Georgia Small Businesses Sue MLB Over Moving All-Star Game

Family Research Council /

Woke corporations are learning the hard way that their social activism has a price. Monday, Major League Baseball was slapped with a $1.1 billion lawsuit for pulling the 2021 all-star game out of Atlanta.

The Job Creators Network, an organization that advocates for small businesses, filed the lawsuit—arguing that the MLB’s decision cost Georgia businesses $100 million in lost revenue—and is seeking $1 billion in punitive damages.

Earlier this spring, MLB announced it would pull the event out of the state after the Georgia Legislature enacted a new law that would make voting easier and safer.

MLB’s decision was based on the media’s false narrative that the law’s provisions, like replacing signature verification with a photo ID requirement, would make it harder to vote. But, as Job Creators Network President Alfredo Ortiz pointed out, “Major League Baseball itself requests ID at will call ticket windows at Yankee Stadium in New York, Busch Stadium in St. Louis, and at ballparks all across the country.”

MLB embodies the typically elite attitude in America: Rules for thee, but not for me.

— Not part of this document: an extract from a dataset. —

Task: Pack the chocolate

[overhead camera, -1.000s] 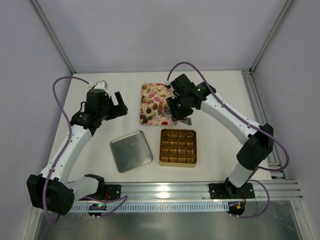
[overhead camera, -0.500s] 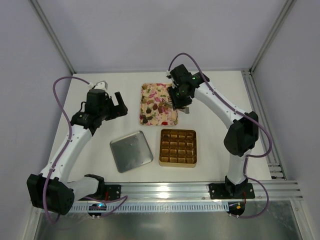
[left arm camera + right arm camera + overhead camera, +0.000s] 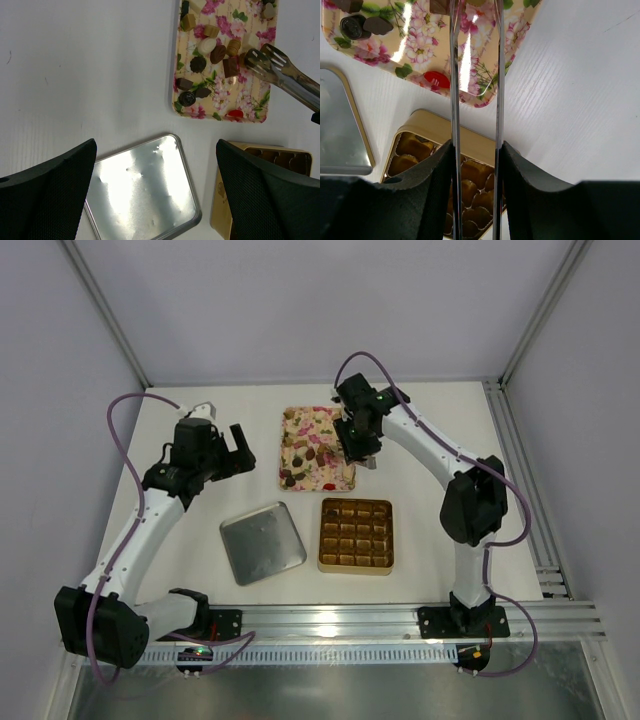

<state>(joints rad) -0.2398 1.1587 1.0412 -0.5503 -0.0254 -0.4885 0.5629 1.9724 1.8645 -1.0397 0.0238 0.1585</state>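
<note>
Pink-and-cream floral tray [image 3: 250, 100] lies at the middle back of a white table [image 3: 430, 530]. It holds the chocolate [image 3: 218, 54]: mostly brown pieces, 1 white, and 1 red at the near edge. The right gripper [image 3: 475, 150] clamps its 2 fingers on metal tongs [image 3: 287, 77]. Their slotted tips sit over the tray's right side, beside a brown piece; whether they pinch anything cannot be told. The left gripper [image 3: 156, 145] hangs left of the tray, fingers spread wide, holding nothing. Nearer the arms lie a silver lid [image 3: 262, 541] and, just to its right, a gold box [image 3: 325, 535] of grid cells.
</note>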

Although other corporations quickly realized they had been wrong to condemn Georgia’s election security measures, MLB doubled down by announcing Denver as the new location for the All-Star Game. But unlike some major corporations, MLB’s clientele isn’t exclusively woke.

If MLB expected its political activism to come without consequences, it drastically miscalculated. Ortiz called its Georgia boycott “a knee-jerk, hypocritical, and illegal reaction to misinformation about Georgia’s new voting law.” And the lawsuit is the first step in holding it accountable.

Ironically, MLB’s politically laden move against Georgia, ostensibly because of some far-fetched connection to racism, will actually hurt minority-owned businesses most, according to Job Creators Network’s lawsuit.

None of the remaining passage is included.